EXERCISE – Beginning with the line that contains "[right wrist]", repeat each line exactly through the end of the listing below. Pictures stay out.

SUPPLIED MATERIAL –
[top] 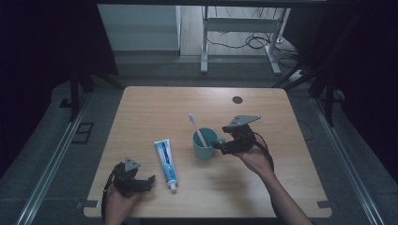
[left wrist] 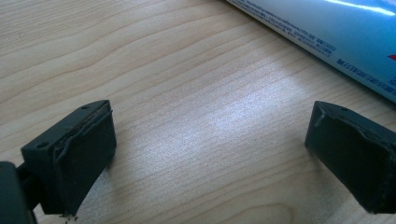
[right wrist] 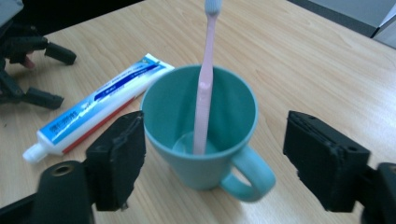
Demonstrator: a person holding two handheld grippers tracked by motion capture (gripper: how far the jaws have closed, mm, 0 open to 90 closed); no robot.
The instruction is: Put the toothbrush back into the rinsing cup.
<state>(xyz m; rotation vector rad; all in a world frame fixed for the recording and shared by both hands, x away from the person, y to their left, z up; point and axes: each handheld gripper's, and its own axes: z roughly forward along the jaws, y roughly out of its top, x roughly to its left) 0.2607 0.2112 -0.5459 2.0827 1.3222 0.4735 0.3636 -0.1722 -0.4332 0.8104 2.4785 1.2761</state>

RESULT FOR THIS EXERCISE –
[right wrist] 
Demonstrator: a person holding two handheld grippers tracked by motion capture (gripper: how far the jaws have closed, mm, 0 open to 90 closed); no robot.
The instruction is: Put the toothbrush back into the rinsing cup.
<state>(xyz m; rotation vector rad; all in a world frame fixed for the recording and shared by both hands, x away from the person, y to their left, z up; point and axes: each handheld gripper's, and its own axes: z roughly forward along the jaws, y roughly out of its top, x roughly to its left) 0.2607 0.2112 -0.5459 2.0827 1.3222 0.4735 0.3636 -0.1722 -0.4332 0.8104 2.4785 1.2761</state>

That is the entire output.